Couch Analysts Note

    Over the past couple of weeks, Habr has been born several posts (and a couple of dozens of tantrums in the comments) about the purchase of Nokia by Microsoft and the role of Elop in this process (for example: 1 , 2 , 3 ). As a result of numerous discussions, as well as anonymous drains from super-reliable sources, the leading mobile analysts finally established themselves that Elop was sent to Nokia to destroy it and sell it cheaper to Microsoft.

    In the last of these topics, someone iliabvf asked my opinion on this issue - obviously, due to the fact that six months ago I published a post in which, as it seemed to many, I defended Elop.

    Dear Couch Analysts! Under the cut are two tables that will undoubtedly interest you.



    Here is the distribution of forces in the mobile phone sales market 10 years ago, in 2003.

    Nokia 34.70%
    Motorola 14.50%
    Samsung 10.50%
    Siemens 8.40%
    SonyEricsson 5.10%
    LG 5.00%
    Panasonic 3.20%
    NEC 2.60%
    Alcatel 1.40%
    Sagem 1.20%
    Others 13.30%

    (units of phones sold, source: gsmserver.com/articles/sales2003.php )
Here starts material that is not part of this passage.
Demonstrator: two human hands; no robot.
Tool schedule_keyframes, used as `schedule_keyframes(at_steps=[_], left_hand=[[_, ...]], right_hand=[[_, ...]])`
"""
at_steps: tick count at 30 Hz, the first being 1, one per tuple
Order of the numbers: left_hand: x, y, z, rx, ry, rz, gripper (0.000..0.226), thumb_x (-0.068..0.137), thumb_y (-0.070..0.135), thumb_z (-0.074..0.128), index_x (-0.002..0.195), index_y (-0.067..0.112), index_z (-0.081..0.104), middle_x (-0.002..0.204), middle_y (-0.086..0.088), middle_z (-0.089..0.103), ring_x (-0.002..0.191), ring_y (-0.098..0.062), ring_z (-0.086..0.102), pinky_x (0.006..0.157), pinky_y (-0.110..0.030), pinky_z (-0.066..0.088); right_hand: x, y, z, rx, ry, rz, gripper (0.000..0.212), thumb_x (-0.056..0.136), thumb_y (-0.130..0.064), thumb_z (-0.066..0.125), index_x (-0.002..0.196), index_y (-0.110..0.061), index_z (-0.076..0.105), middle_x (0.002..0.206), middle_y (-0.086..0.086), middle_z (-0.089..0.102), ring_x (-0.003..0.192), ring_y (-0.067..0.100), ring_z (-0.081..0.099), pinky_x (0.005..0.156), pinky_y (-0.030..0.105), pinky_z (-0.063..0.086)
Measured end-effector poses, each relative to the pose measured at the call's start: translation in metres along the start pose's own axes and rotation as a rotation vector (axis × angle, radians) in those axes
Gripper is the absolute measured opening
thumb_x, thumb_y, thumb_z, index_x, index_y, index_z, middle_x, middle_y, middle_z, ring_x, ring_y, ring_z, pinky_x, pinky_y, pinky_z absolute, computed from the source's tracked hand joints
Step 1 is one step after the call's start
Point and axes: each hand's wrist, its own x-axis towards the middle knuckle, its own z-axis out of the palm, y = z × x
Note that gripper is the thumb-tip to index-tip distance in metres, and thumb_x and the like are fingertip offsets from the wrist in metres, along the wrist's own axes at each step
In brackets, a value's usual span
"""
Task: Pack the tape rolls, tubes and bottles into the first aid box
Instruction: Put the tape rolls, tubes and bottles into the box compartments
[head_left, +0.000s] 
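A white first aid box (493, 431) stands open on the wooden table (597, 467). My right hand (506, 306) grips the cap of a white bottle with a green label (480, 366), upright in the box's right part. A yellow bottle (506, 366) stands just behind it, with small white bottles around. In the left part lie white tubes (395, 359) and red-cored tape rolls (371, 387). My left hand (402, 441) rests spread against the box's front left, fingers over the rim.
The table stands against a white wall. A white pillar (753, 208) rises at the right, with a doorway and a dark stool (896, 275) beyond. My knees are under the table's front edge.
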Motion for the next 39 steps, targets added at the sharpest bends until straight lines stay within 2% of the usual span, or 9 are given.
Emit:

    But the distribution of forces in the sales market for the current year:

    Samsung 24.7
    Nokia 14
    Apple 7.3
    LG Electronics 3.9
    ZTE 3.5
    Huawei 2.6
    Lenovo 2.5
    TCL 2.3 Communication
    Sony Mobile Communications 2.2
    Yulong 1.8
    Others 35,1

    (phone number of units sold, source: www.gartner.com/newsroom/id/2573415 )

    But More more fun, separately on smartphones:

    Samsung 31.7
    Apple 14.2
    LG Electronics 5.1
    Lenovo 4.7
    ZTE 4.3
    Others 40

    (from there)

    Do you notice anything? Let me tell you: 2 (two) manufacturers: Samsung and LG were able to survive the change of the “cool vendor phones” paradigm to “the same flat shovels with a touch screen”. (Two and a half, if you count half of Sony Erickson, and he is more likely dead than alive.) I honestly don’t know why - but, I suppose, because of their initial paradigm, “we constantly throw as many models as possible into all segments of all markets. "

    Now to how Elop "reduced the cost of Nokia." Wipe your eyes: in the market, chew on companies-with-history-eminent-brand-patent-package-and-all-cheap. Motorola, HTC, Blackberry, Siemens Mobile, Panasonic Mobile, BenQ Mobile, Ericsson, NEC Casio Mobile Communications, Alcatel-Lucent, thousands of them, hesitate to list. Who needs your Nokia for $ 7 billion, in the market of wild dumping, all major players are getting rid of mobile units or have already got rid of them.

    None of the old market players was ready for the fact that the mass consumer instead of beautifully painted plastic whistles wants a shovel on an android. Remember, once the main money was made on "designer" phones - Motorola RAZR cost 800 bucks at the time of release, and no one cared that it had 5.5 megabytes of memory inside.

    And now the manufacturer of the premium class is exactly one (Apple), all the rest compete mainly in features and price. Siemens and Motorola, all of a sudden, life did not prepare for this. And Nokia too.

    Yes, to the question of mobile operating systems that Nokia developed so abruptly and which Elop ditched to switch to VinFon. Take a look around: on the market of these cool operating systems, there are no less than the former giants of the mobile industry with hot fans: PalmOS / WebOS, Motorola EZX Linux, BBX, BlackBerry Tablet OS, Sallfish, Ubuntu Phone, FirefoxOS, Bada - choose any, half of them are for free in the form of source!

    This is all I need. Nokia in 2009 confidently and with a song went straight to hell. One could wait until she stupidly went bankrupt (and Nokia would have gone bankrupt enchantingly, with her 100 thousand employees), and bought for a dollar - and there was absolutely no need to send any Trojan horses there. Thanks to Elop, Microsoft did not buy a bankrupt, but a company with a more or less stable position in the market, with three years of experience working closely on its axis and with a more or less interesting niche in the market. And those members of the board of directors who hired Elop to sell the company, apparently already understood what options they had for further “development”. And how to evaluate this activity from a moral point of view - this, sorry, is not for me.